§ Data:
━━━━━━━━━━━━━━━━━━━━━━━━━━━━━━
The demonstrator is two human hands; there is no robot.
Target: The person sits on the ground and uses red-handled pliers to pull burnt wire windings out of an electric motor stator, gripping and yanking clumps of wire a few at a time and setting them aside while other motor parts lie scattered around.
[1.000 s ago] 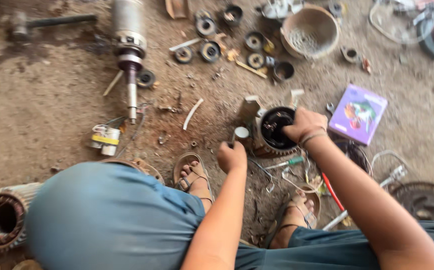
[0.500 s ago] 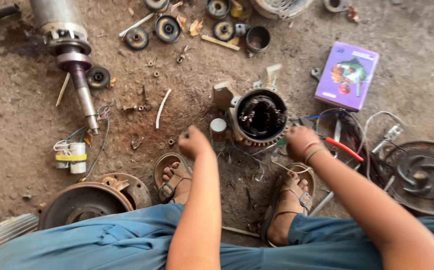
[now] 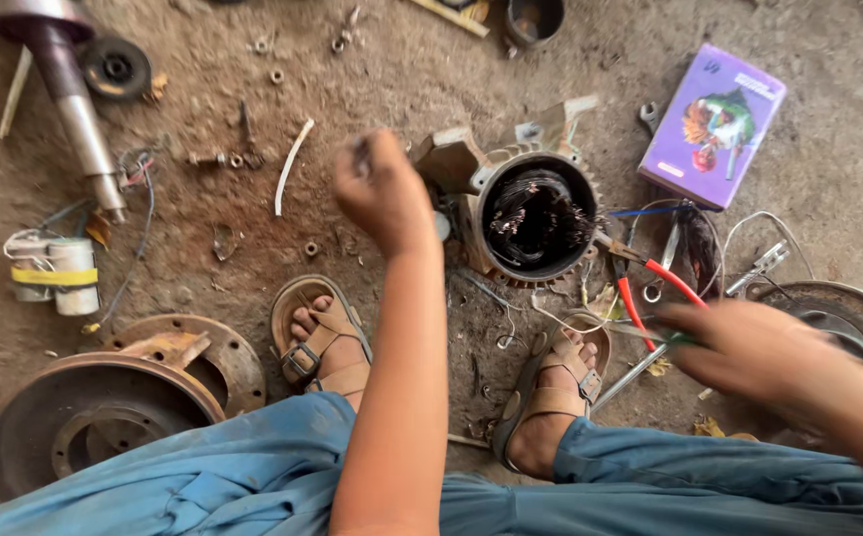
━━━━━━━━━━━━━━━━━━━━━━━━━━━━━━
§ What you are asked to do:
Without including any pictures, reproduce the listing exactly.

§ Solved exercise:
The demonstrator is two human hands; there is no robot.
Target: The person sits on the ground and uses red-handled pliers to pull burnt wire windings out of an electric motor stator, gripping and yanking clumps of wire a few at a time and setting them aside while other motor parts lie scattered around.
[1.000 s ago] 
[0.500 s ago] 
[now] 

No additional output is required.